The front hood and headlights resemble those of the Aventador, but the hood is more aggressive with that large, raised area in the middle
To the sides, the yellow side skirts provide for more dominate aerodynamics. I specifically like the way they extend away from the body a bit, with those race-inspired fins in the front and rear. Above the side skirts, we see normal Lamborghini design cues, but more pronounced than ever. Those large air intakes and the sharp body lines on the door give the car a sculpted look. As we move farther back, the rear wheel arches are almost integrated into the rear end, and extend outward from the body, providing a unique overhang over each of the rear wheels. The yellow stripe along the top of the door, with the help of the yellow body kit, helps to set off the full carbon fiber body.
Moving to the rear, I don’t know what I noticed first – that muscular rear decklid, or that insane rear diffuser. The rear decklid has functional vents that also help on the aerodynamic front, and just behind that is an extendable wing that functions at higher speeds to help keep this baby firmly planted on the road. That wind, depending on which driving mode is chosen, can extend outward by up to 150 mm and rotates up to 15 degrees. That rear diffuser literally dominates the rear and optimizes air flow distribution with those large fins. A triple exhaust outlet sits in the middle of the diffuser, and the arrow-shaped taillights almost seem to be floating above the upper fins and stretch across the full width of the rear end.

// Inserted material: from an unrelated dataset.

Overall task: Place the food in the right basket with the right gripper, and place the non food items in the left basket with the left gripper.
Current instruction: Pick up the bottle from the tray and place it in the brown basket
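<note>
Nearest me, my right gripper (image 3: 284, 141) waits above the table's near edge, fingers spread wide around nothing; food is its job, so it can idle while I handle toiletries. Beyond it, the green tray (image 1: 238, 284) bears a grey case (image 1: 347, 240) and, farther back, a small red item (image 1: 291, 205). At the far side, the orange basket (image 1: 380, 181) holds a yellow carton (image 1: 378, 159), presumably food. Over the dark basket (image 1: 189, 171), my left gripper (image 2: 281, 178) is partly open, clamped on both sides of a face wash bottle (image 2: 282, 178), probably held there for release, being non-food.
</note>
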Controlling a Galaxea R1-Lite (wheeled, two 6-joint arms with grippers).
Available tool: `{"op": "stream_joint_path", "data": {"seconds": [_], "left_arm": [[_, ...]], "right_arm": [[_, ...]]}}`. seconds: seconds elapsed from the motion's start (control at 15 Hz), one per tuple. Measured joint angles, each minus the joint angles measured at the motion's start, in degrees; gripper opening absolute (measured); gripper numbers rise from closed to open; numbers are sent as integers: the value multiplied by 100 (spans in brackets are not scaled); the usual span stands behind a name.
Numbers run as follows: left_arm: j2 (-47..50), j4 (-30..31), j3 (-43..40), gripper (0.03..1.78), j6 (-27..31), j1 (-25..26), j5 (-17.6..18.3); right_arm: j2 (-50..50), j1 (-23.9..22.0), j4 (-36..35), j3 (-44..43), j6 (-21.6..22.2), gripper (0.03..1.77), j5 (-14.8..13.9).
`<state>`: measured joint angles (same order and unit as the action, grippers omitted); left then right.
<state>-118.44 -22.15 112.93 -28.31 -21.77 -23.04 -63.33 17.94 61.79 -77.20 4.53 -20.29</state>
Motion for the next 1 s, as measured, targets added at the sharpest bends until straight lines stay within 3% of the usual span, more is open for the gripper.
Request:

If you thought the exterior was wild, just wait until you get a look at the interior. The interior of each unit will be finished to each customer’s specification, but there are lots of standard features here. The sport seats are made of carbon fiber, and as shown in these images, wrapped in Alcantara. Alcantara also covers the entire dashboard, most of the carbon fiber door trim panels, roof, pillars, and the steering wheel. All that Alcantara is held together be yellow stitching, which is a nice way to link the interior to the exterior.
Where you don’t see Alcantara, you see carbon fiber, including the center console and steering wheel spokes
Where you don’t see Alcantara, you see carbon fiber, including the center console and steering wheel spokes. Speaking of the steering wheel, I expected to see flat-bottom steering wheel with multiple controls on it. The instrument cluster is a full digital display with a tach extended over the top of the display with the selected gear shown just below, right in the middle. There are two vertical gauges on each side of the tach to provide information regarding fuel, engine temperature, and the like. Looking at the center console makes me think about some futuristic spaceship. There is that large, 10.1-inch touchscreen with seven control switches mounted below it, and even more controls positioned further back on the console.
According to Lambo, the infotainment system “connects the Centenario drive to both the car and the outside world.” It is capable of internet browsing, sending e-mail, using social media, and making use of various web radio apps. Apple CarPlay is included and allows full iPhone integration with the car.The infotainment system is also able to record telemetry. Speed, track times, and G forces can all be recorded and compared between different trips to the track and different drivers. As an option, purchasers were able to specify interior cameras to record driver and passenger experience while driving. As far as the electronics inside go, I love the way black, blue, and red were chosen as the primary working colors for the instrument cluster and infotainment system. It is purely futuristic and gorgeous to look at.